### Given data
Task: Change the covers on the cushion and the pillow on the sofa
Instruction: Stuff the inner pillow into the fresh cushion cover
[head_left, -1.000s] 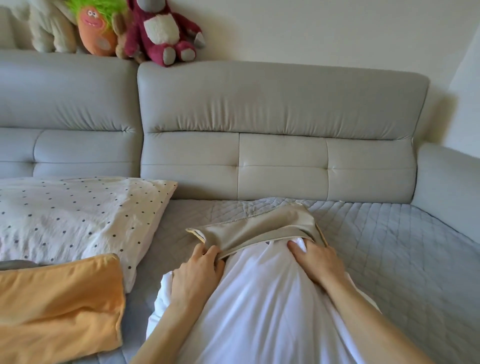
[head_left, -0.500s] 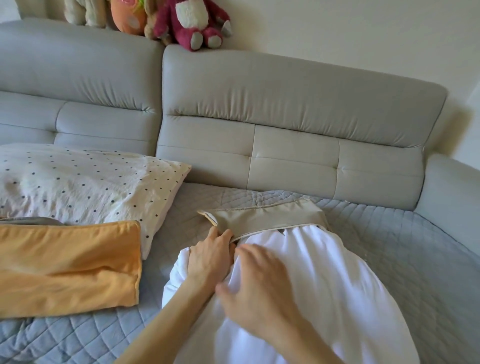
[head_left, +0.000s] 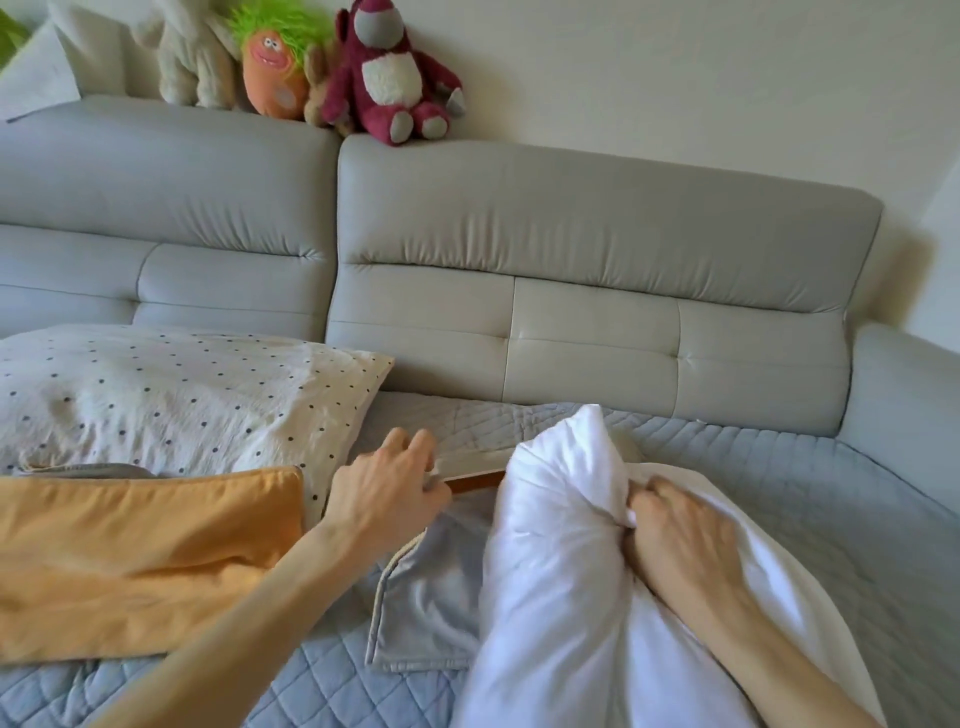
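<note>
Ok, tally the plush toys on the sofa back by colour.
Cream plush: 1
Orange plush with green hair: 1
Tan plush, mostly hidden: 1
Maroon plush: 1
Total: 4

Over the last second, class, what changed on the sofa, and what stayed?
The right hand gripped the white insert and pulled it out of the beige-and-grey cover, whose edge the left hand holds. Dotted pillow and orange cover stayed put.

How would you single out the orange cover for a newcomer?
On the grey sofa, look at the left of the seat. The orange cover lies flat in front of the dotted pillow, the only plain orange cloth there.
</note>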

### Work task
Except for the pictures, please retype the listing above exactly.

### Response for this exercise
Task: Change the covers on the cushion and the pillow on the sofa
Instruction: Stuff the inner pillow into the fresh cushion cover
[head_left, -1.000s] 
[head_left, -0.500s] 
[head_left, +0.000s] 
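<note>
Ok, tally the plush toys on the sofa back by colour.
Cream plush: 1
Orange plush with green hair: 1
Tan plush, mostly hidden: 1
Maroon plush: 1
Total: 4

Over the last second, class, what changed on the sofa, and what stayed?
The right hand gripped the white insert and pulled it out of the beige-and-grey cover, whose edge the left hand holds. Dotted pillow and orange cover stayed put.

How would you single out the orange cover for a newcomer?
On the grey sofa, look at the left of the seat. The orange cover lies flat in front of the dotted pillow, the only plain orange cloth there.
</note>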

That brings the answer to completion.